Le député du Yukon, Larry Bagnell, a qualifié de froide et insensible la décision des conservateurs de réduire le financement de près de 18 millions de dollars dans le secteur de l’alphabétisation.
« Les compressions se sont faites de façon abrupte sans aucun avertissement », déplore Larry Bagnell, anciennement président de l’organisme anglophone d’alphabétisation, Yukon Learn. « Habituellement le gouvernement prend le soin d’approcher les organismes qui seront touchés par les compressions. Cette approche permet alors à ces organismes de préparer un plan de transition. Mais, rien de tout cela n’a été fait. Ce geste qui touche les domaines les plus vulnérables de notre société s’explique mal.
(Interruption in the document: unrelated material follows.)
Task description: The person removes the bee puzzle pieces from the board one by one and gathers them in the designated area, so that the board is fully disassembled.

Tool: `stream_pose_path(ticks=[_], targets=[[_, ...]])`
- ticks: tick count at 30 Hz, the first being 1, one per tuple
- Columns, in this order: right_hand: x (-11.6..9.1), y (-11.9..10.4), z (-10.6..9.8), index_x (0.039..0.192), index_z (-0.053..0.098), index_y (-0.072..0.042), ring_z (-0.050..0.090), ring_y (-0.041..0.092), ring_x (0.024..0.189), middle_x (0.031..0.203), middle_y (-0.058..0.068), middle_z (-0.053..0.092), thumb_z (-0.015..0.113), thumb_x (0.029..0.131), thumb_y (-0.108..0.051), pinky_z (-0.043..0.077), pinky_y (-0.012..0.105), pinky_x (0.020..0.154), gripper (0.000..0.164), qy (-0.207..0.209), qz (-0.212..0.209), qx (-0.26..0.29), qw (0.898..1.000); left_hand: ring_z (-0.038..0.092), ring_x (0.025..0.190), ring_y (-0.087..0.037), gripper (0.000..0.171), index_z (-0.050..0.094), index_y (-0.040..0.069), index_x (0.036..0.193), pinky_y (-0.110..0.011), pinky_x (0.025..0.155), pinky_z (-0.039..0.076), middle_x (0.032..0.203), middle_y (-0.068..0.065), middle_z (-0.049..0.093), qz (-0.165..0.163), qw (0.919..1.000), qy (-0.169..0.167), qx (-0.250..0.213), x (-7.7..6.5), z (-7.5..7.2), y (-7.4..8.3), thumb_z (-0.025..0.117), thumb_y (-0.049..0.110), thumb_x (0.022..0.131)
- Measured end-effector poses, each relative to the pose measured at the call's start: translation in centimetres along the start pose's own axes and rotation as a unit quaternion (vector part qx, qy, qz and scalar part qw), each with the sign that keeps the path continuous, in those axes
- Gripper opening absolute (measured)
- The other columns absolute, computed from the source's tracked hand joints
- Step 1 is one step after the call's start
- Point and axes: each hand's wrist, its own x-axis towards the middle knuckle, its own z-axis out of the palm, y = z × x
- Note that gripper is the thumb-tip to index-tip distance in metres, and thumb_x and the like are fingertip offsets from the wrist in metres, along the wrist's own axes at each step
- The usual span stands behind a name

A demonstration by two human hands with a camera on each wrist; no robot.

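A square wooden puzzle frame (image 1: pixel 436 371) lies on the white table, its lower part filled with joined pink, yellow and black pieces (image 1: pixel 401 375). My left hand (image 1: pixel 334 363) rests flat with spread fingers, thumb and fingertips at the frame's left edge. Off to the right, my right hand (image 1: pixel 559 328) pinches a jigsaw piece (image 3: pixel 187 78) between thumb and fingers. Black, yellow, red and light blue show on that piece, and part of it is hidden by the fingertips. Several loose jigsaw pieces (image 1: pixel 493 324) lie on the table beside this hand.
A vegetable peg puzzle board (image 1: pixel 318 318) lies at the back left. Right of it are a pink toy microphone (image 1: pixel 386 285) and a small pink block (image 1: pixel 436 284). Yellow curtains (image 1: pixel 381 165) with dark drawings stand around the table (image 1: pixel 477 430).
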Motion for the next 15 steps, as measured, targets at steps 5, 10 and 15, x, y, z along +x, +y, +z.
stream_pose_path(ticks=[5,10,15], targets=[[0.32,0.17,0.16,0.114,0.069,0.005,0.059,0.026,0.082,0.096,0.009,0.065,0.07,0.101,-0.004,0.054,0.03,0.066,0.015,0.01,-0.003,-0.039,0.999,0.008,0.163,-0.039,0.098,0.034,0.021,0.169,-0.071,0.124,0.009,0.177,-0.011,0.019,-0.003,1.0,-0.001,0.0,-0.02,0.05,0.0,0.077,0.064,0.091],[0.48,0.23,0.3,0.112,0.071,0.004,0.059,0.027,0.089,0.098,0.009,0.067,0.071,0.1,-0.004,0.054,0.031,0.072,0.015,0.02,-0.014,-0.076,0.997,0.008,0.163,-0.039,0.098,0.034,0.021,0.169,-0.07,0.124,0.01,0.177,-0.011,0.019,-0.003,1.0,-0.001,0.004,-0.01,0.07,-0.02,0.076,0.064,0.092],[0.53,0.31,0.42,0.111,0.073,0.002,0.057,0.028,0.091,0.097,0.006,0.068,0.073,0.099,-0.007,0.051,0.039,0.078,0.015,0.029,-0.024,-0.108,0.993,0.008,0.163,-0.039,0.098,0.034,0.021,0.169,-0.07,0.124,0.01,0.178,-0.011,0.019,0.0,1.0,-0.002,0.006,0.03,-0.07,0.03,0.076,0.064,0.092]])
Surtout dans un contexte d’excédent budgétaire », a déploré M. Bagnel joint à Ottawa.
Pourtant, selon une enquête internationale sur l’alphabétisation et les compétences des adultes effectuée en 2003, beaucoup reste à faire en alphabétisation. Selon la Coalition en alphabétisation du Yukon, plus de la moitié de la population autochtone vivant au Yukon y a obtenu un niveau inférieur au niveau 3 sur l’échelle de compréhension de textes suivis. Il s’agit de 33 % de la population du Yukon.
« On nous demandait déjà de faire beaucoup avec peu. Maintenant, on ne peut plus rien faire. Avec les récentes données de l’enquête nationale sur la situation de l’alphabétisation au pays, on s’attendait à une hausse des subventions. C’est comme un cauchemar que nous vivons. Notre seul espoir pour l’instant est d’obtenir un appui du gouvernement territorial. Cet appui nous permettrait de nous donner un peu de temps pour trouver d’autres sources de subvention », espère Sierra Van Der Meer.
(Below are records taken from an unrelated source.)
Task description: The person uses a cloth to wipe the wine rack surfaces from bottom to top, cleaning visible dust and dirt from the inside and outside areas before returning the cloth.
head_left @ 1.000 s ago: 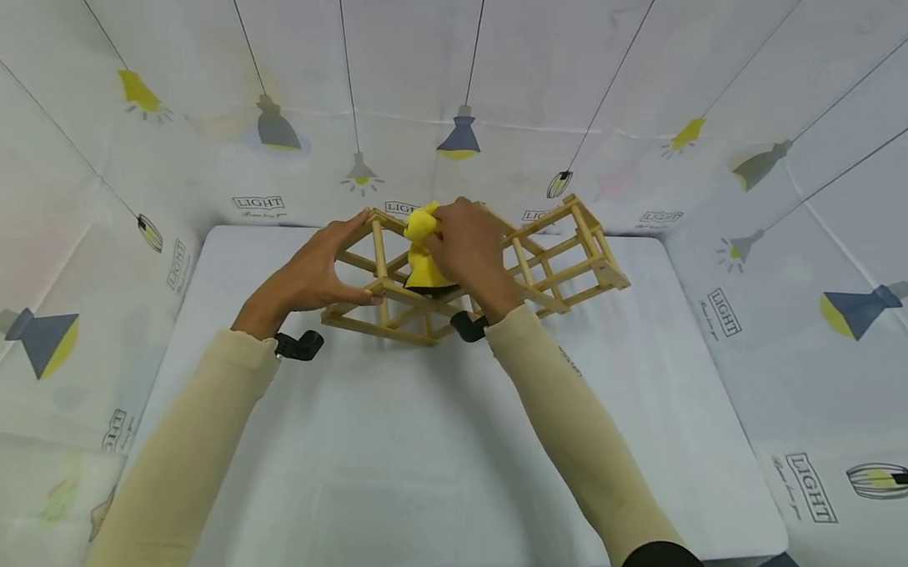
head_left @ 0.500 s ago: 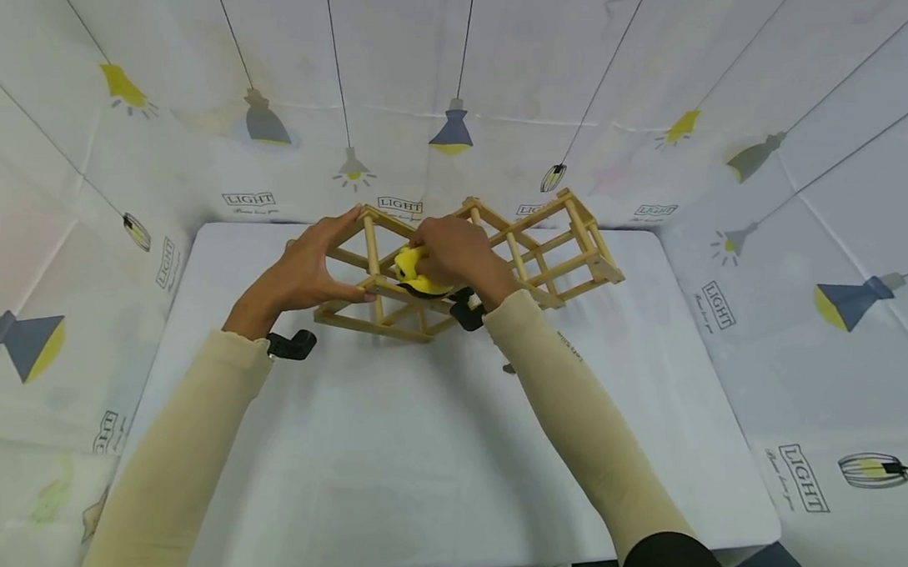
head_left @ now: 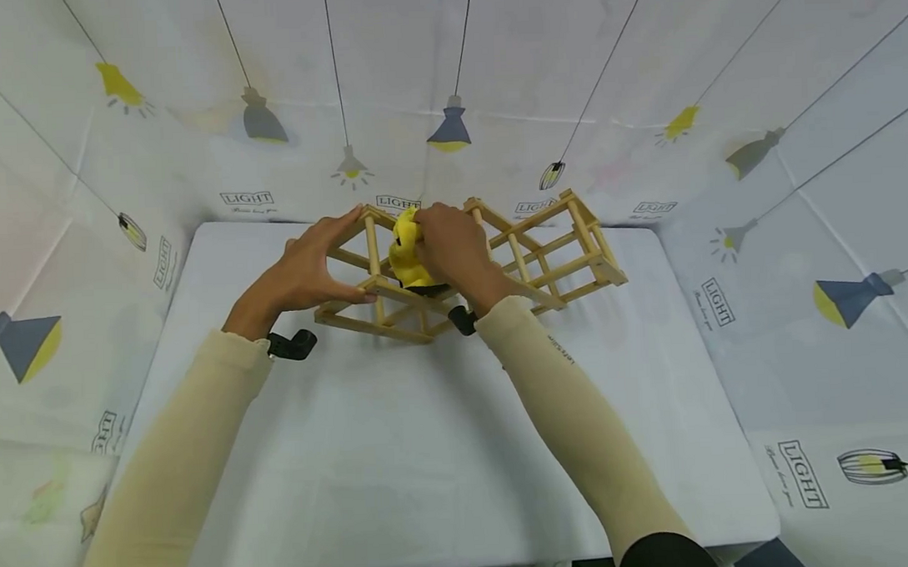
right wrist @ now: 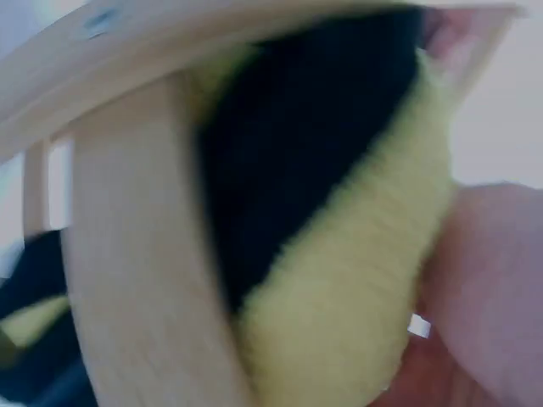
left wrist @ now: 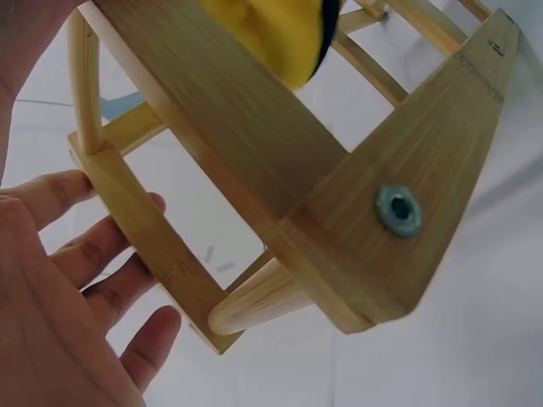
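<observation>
Left hand (head_left: 299, 268): thumb and fingers spread around the left end of the wooden rack (left wrist: 242, 110), grasping it; in the left wrist view my fingertips rest on a rail, left of centre. Right hand (head_left: 456, 243): fingers closed around a yellow cloth (head_left: 405, 252), which sits bunched just above centre of the head view, among the rack's bars. Right wrist view is blurred: the cloth's dark band (right wrist: 314, 144) runs diagonally through the upper middle, beside a bar; contact there I cannot tell. A metal bolt (left wrist: 399, 210) shows right of centre in the left wrist view. Rack lies tilted across the upper middle of the white table (head_left: 370, 470), below a lamp-printed backdrop (head_left: 567, 71).
</observation>
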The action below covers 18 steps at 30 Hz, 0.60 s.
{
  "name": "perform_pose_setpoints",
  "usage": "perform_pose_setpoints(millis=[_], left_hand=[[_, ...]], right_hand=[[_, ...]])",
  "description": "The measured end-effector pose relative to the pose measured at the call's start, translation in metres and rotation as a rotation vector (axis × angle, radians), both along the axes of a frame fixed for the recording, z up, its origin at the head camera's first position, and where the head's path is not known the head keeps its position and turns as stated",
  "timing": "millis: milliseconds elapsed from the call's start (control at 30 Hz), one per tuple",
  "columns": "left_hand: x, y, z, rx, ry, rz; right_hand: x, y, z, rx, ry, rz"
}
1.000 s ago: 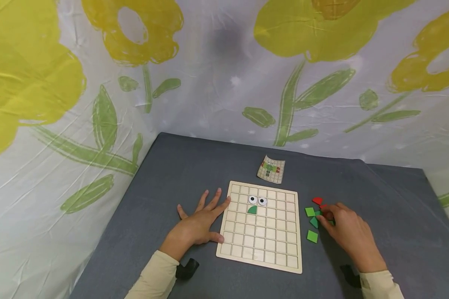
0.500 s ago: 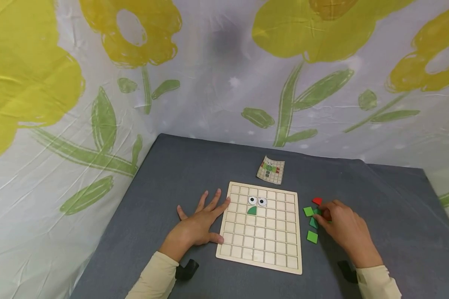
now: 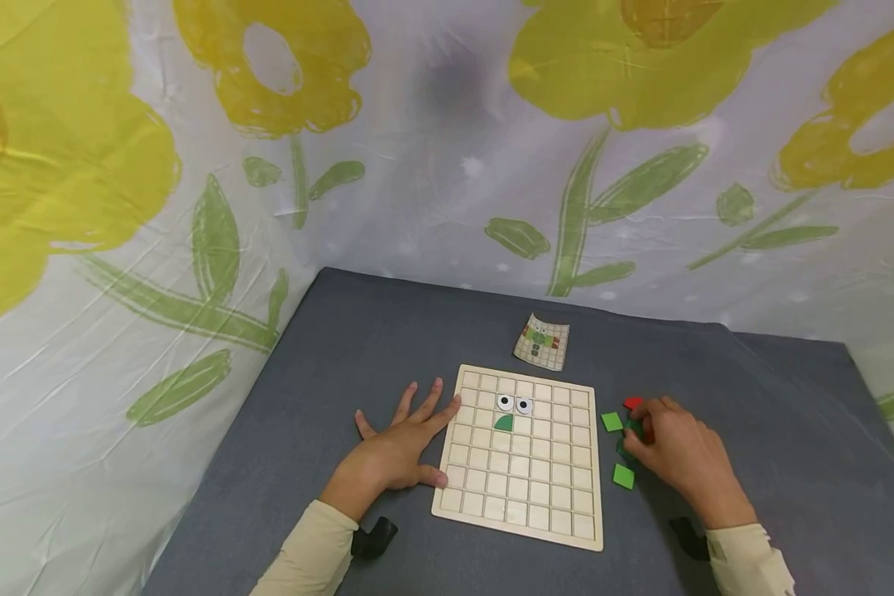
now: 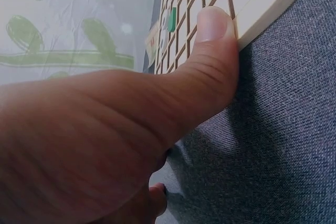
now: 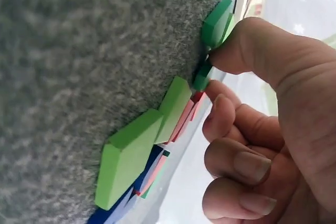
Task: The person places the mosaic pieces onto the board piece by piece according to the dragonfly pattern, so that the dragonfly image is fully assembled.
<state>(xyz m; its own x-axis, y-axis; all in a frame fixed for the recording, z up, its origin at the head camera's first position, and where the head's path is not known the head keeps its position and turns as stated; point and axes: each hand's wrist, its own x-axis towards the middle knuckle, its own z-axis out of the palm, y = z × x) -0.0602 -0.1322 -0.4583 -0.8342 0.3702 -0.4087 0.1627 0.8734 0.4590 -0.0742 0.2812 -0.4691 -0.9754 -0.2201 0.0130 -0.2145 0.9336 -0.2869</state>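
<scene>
My left hand (image 3: 398, 451) lies with fingers spread at the left edge of a pale wooden grid board (image 3: 517, 468). Its thumb (image 4: 215, 35) presses on the board's near corner area. Two round eye pieces (image 3: 514, 404) and a dark green quarter-round piece (image 3: 504, 423) sit in the upper grid. Right of the board, my right hand (image 3: 681, 447) pinches a small dark green piece (image 5: 202, 75) between thumb and index finger, low over the cloth. Another dark green piece (image 5: 216, 24) lies beside the thumb. Its other fingers are curled.
Light green squares (image 3: 612, 422) and a red piece (image 3: 632, 403) lie around the right hand. In the right wrist view, light green blocks (image 5: 128, 156) and blue pieces (image 5: 149, 169) stretch away. A patterned picture card (image 3: 542, 341) lies behind the board on the dark cloth (image 3: 410, 323).
My right hand has shifted slightly left among the pieces, covering more of the dark green ones. The upper light green square has slid a little toward the board. The left hand stays put.
</scene>
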Motion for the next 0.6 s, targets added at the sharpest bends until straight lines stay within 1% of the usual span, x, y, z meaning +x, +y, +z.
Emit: perform_pose_setpoints(millis=[100,267,433,600], left_hand=[[0.0,0.0,0.0,-0.001,-0.004,0.002],[0.0,0.0,0.0,-0.008,-0.002,-0.003],[0.0,0.0,0.0,-0.015,-0.001,-0.001],[0.0,0.001,0.0,-0.019,0.004,0.001]], right_hand=[[-0.001,-0.002,0.002,0.008,0.02,0.015],[-0.001,-0.012,0.008,-0.004,0.079,0.049],[0.0,-0.029,0.013,-0.033,0.127,0.115],[-0.001,-0.048,0.012,-0.052,0.171,0.178]])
Les communautés francophones minoritaires seront également grandement touchées par l’annonce de M. Harper.
« Ces compressions auront un impact profond et à long terme sur le développement des communautés francophones. La dernière enquête nationale sur l’alphabétisation et les compétences des adultes a révélé que le taux moyen d’alphabétisme des francophones était inférieur à celui des anglophones dans toutes les régions du Canada. Plus de la moitié de la population francophone adulte canadienne a de sérieuses difficultés à comprendre ce qu’elle lit », peut-on lire dans le communiqué de presse émis par la FCAF à ce sujet.
Même cri d’alarme du côté du Service d’orientation et de formation des adultes (SOFA) qui coordonne le programme d’alphabétisation en français au Yukon.
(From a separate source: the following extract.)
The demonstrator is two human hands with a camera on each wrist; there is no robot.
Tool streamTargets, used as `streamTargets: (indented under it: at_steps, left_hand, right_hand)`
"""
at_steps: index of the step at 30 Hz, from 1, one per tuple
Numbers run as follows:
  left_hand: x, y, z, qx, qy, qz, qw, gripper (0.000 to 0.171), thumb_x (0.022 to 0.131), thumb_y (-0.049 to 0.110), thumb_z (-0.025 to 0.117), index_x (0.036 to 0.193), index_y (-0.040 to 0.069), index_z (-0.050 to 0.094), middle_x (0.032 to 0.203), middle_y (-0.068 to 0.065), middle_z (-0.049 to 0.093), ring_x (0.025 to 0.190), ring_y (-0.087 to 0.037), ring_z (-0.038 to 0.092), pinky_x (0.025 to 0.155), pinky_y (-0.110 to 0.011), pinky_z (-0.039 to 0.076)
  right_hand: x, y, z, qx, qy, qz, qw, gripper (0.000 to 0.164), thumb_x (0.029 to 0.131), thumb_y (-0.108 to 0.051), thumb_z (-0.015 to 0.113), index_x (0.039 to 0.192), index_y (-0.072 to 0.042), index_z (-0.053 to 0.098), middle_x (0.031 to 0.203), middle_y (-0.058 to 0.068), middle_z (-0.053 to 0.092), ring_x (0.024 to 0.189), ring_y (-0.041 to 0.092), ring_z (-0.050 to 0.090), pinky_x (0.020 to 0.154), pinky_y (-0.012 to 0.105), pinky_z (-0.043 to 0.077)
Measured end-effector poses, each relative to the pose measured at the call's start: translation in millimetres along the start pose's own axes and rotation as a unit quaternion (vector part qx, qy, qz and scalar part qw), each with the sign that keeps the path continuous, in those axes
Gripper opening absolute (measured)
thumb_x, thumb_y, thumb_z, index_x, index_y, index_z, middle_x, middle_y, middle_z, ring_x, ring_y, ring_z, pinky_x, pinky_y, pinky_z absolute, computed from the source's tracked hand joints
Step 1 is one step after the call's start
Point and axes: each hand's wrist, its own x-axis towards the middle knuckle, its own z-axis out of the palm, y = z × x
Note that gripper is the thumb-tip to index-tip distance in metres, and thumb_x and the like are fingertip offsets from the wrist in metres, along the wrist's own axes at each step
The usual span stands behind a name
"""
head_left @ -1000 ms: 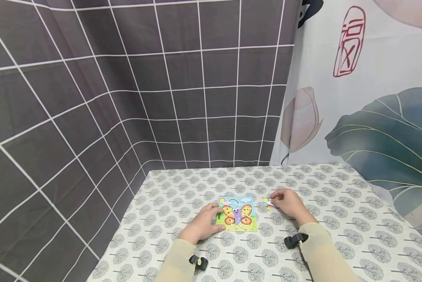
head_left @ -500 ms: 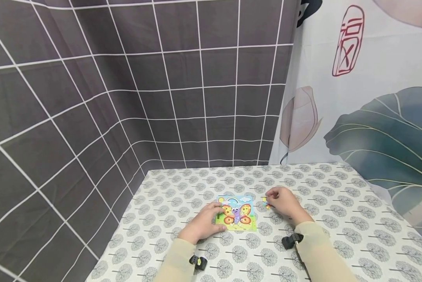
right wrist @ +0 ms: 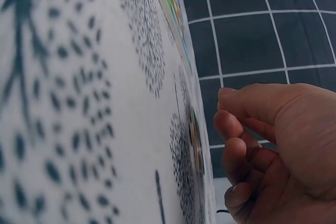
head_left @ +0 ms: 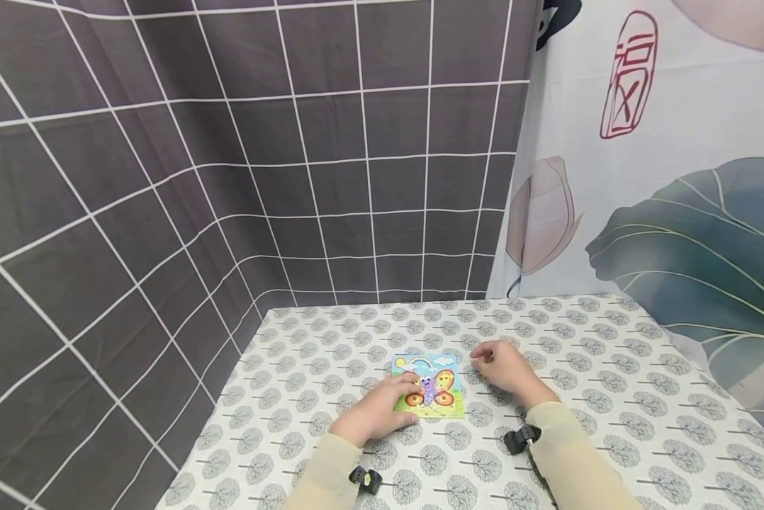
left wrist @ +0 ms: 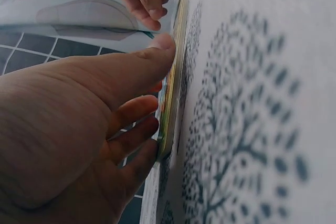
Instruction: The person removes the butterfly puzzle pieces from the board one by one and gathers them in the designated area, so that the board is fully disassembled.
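Observation:
A square butterfly puzzle board (head_left: 428, 388) lies flat on the table. My left hand (head_left: 382, 407) reaches over its left side, relaxed fingers covering part of the butterfly's left wing and thumb near the front edge. In the left wrist view the fingers (left wrist: 137, 129) of that hand are right at the board's edge. To the right of the board, my right hand (head_left: 504, 368) hovers low with loosely curled fingers and nothing visible between them. Under it a small puzzle piece (right wrist: 196, 142) lies on the cloth, mostly hidden by the hand in the head view.
A white cloth with grey tree prints (head_left: 331, 333) covers the table. Behind and to the left hangs a dark grid curtain (head_left: 331, 177); a white curtain with leaf prints (head_left: 707, 262) hangs on the right. Black straps with small boxes (head_left: 365, 480) sit on both wrists.
My left hand has slid to the right, farther over the board. My right hand has shifted left, now covering most of the loose pieces beside the board.

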Motion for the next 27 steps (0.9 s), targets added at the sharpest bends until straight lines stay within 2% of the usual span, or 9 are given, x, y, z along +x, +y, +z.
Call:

« Le SOFA ne fermera pas ses portes, car nous offrons différents projets. Toutefois, notre volet d’alphabétisation en français pour les adultes est fortement compromis », affirme Isabelle Salesse, directrice du SOFA. « Nous sommes surpris et inquiets de cette décision du gouvernement de M. Harper. Nous espérons maintenant trouver une solution avec les deux paliers gouvernementaux, c’est-à-dire fédéral et territorial. Il le faut, car les apprenants sont ceux qui sont les victimes, à moyen et à long terme, de cette décision », ajoute-t-elle.
Plus de trois millions de Canadiens ont des difficultés à déchiffrer des documents imprimés telle qu’une carte routière ou une ordonnance. Selon l’Enquête internationale sur l’alphabétisation des adultes, les faibles niveaux d’alphabétisation sont associés à de faibles niveaux d’emploi et à des taux de criminalité plus élevés.